• **Given material**
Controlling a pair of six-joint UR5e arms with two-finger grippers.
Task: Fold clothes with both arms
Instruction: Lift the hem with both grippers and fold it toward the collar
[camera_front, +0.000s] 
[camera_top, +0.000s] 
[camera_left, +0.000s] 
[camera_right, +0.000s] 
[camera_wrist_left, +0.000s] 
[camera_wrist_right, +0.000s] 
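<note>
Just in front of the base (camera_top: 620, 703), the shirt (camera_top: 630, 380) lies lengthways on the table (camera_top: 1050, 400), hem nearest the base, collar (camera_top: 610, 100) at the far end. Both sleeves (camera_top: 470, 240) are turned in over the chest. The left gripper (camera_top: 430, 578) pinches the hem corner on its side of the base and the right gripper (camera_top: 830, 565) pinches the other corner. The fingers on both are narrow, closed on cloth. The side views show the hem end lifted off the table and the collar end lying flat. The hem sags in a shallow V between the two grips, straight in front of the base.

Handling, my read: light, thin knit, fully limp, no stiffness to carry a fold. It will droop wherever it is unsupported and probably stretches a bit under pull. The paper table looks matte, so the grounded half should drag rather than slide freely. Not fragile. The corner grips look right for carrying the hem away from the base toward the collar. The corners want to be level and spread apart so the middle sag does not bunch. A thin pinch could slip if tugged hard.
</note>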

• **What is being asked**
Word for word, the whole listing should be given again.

• **Output below**
Controlling a pair of six-joint UR5e arms with two-finger grippers.
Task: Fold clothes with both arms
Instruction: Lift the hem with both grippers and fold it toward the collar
[camera_front, +0.000s] 
[camera_top, +0.000s] 
[camera_left, +0.000s] 
[camera_right, +0.000s] 
[camera_wrist_left, +0.000s] 
[camera_wrist_right, +0.000s] 
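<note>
Just in front of the base (camera_top: 620, 703), the shirt (camera_top: 630, 380) lies lengthways on the table (camera_top: 1050, 400), hem nearest the base, collar (camera_top: 610, 100) at the far end. Both sleeves (camera_top: 470, 240) are turned in over the chest. The left gripper (camera_top: 430, 578) pinches the hem corner on its side of the base and the right gripper (camera_top: 830, 565) pinches the other corner. The fingers on both are narrow, closed on cloth. The side views show the hem end lifted off the table and the collar end lying flat. The hem sags in a shallow V between the two grips, straight in front of the base.

Handling, my read: light, thin knit, fully limp, no stiffness to carry a fold. It will droop wherever it is unsupported and probably stretches a bit under pull. The paper table looks matte, so the grounded half should drag rather than slide freely. Not fragile. The corner grips look right for carrying the hem away from the base toward the collar. The corners want to be level and spread apart so the middle sag does not bunch. A thin pinch could slip if tugged hard.
</note>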

That is the complete answer to the exercise.